Nightwing #16 review

Here’s a book that promises something fun and gives us so much more. The cover tells us it’s Damian Vs Dick for the Bat-Crown. It’s a bit of a non-issue because Dick and Damian are a generation apart so there’s no reason they can’t both wear the pointy ears at some point. Heck, Dick already spent time as Batman when Bruce was thought dead and Damian was his Robin. They made a great team. 
Which is why I don’t care what the excuse is, I just like having them interact. And that they do as Damian heads for Blüdhaven after reading the DCU version of Twitter. 
Daft lad. 
Dick, meanwhile, has been spending time with his rather smutty new lady love, Shawn. 
Tut! I’ll be corrupted at this rate. Anyhoo, Damian shows up and tries to pick a fight, but Dick isn’t having it, having earlier had this phone call. 
Oh dear, someone needs to restock his utility belt. 
As for what happens next, you either know, or really ought to find out for yourself. Suffice to say that a bad guy returns whom I really never expected to see again. 
This is a return to form for this series after the teensy-bit-tedious storyline involving a bunch of trying-to-reform villains. That suffered from them being an unmemorable bunch – you’ll notice I’ve not been able to recall their collective name, the Shut-Ins or Hold-Outs or Also-Rans or something – and the overall bad guy very obvious. This issue, despite the presence of professional scene stealer Damian, the spotlight is firmly back on Dick – and he loves it!
I have to admit, I was rather hoping Shawn had been tragically fridged at the end of last issue – she was one of the unmemorable villains and I couldn’t for a second see why Dick doesn’t just try actually dating Babs (see also Babs and anyone she dates who isn’t Dick). They’ve always been ‘what a shame, it’s the wrong time’ but they were both between engagements recently. If Shawn has something over Babs it has to be a bigger sexual connection with Dick, because lord knows, he and Babs click emotionally. It can’t be the ridiculous blue rinse. 
Still, here she is, possibly pregnant and definitely kidnapped. It’s Dick to the rescue, accompanied by Damian, who makes a convincing case to be allowed to play with the grown-ups
Tim Seeley’s Damian is as good as his Dick, immediately recognisable as his best self, the one written by Grant Morrison and Peter J Tomasi. He’s narcissistic, pompous, arrogant and occasionally kinda sweet. Plus, he brings that car everyone digs. 
One thing though, is this the first time we’ve seen the world at large knowing Dick used to be Robin? I thought that was kept a secret due to concerns about revealing Bruce’s secret ID that I never really got. 

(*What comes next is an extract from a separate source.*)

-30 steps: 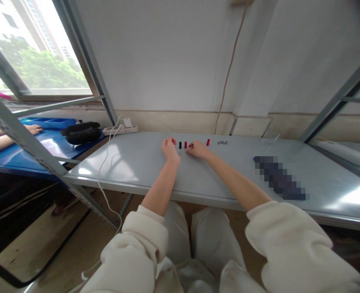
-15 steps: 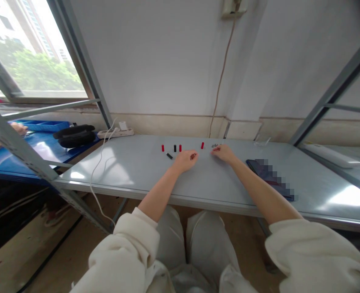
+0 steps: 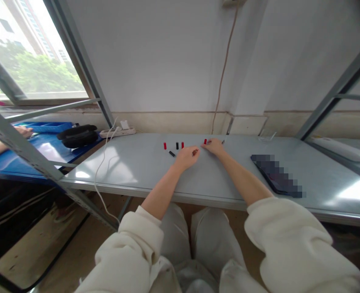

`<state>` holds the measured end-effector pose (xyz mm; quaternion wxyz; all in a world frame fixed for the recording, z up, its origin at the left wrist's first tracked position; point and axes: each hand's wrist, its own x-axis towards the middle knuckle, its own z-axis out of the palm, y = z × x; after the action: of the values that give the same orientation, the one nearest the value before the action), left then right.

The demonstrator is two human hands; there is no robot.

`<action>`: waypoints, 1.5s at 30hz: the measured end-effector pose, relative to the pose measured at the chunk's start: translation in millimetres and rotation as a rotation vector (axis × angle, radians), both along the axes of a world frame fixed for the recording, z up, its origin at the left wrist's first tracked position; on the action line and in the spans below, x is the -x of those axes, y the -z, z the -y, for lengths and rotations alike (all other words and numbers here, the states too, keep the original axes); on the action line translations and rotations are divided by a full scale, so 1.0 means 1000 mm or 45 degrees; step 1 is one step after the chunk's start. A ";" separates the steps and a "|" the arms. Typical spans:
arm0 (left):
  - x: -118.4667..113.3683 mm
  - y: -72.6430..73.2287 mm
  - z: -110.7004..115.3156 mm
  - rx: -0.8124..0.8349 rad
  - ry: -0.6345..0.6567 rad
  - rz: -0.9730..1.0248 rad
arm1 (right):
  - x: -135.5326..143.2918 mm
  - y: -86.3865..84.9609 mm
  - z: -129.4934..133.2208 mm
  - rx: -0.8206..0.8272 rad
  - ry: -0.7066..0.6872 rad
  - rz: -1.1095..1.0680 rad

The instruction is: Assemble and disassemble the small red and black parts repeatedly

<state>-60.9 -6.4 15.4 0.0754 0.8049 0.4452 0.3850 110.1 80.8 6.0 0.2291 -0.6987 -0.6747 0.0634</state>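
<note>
My left hand (image 3: pixel 188 158) is curled closed above the table, its fingertips pressed together; what it holds, if anything, is too small to make out. My right hand (image 3: pixel 214 146) is at a small upright red cylinder (image 3: pixel 205 141), its thumb and fingers closed about the lower part. Left of my left hand stand another red cylinder (image 3: pixel 165 145), a black cylinder (image 3: pixel 177 145) and a third red cylinder (image 3: pixel 183 144), partly behind the hand. A black cylinder lying on its side (image 3: pixel 172 154) is in front of them. Small metal bits (image 3: pixel 223 142) show behind my right hand.
The grey table (image 3: pixel 155 175) meets the wall. A dark, pixelated flat item (image 3: pixel 270 173) lies to the right, a clear container (image 3: pixel 268 137) behind it. A power strip (image 3: pixel 119 132) with a white cable is at left. Beyond the metal frame, another person's hand (image 3: pixel 24 131) rests over a blue table.
My right hand has moved left from the small metal bits to the red cylinder. My left hand stays closed in nearly the same place. The view has shifted slightly.
</note>
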 end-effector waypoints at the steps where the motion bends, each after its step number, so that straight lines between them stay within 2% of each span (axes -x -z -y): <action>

Javier Fernandez comes to Blüdhaven for the first time and is right at home on the slightly seedy streets (that’s meant to be a compliment!). From the Spidey-like vertiginous snog at the start to the final reveal, the city has real personality, with the colours of Marvel’s urban expert Chris Sotomayor a big part of that. As for the acrobatics so vital to a good Nightwing story, Fernandez brings it. He also draws a great Teen Titans, it’s been aeons since I’ve seen a Kid Flash Vs Kid Flash table tennis match. 
My favourite thing, though, is the look on Dick’s face as he gets that phone call. Let’s see that one more time. 
I love the mix of sheepishness and terror, and how Sotomayor’s graduated tints add to the growing emotion. 
Add in a wonderful variant homage to a Frank Quitely classic by penciller Ivan Reis, inker Oclair Albert and colourist Sula Moon and a gloriously intense main image by Fernandez and Sotomayor and we have the best-looking, most entertaining Nightwing in months. And it’s not like this comic is ever bad!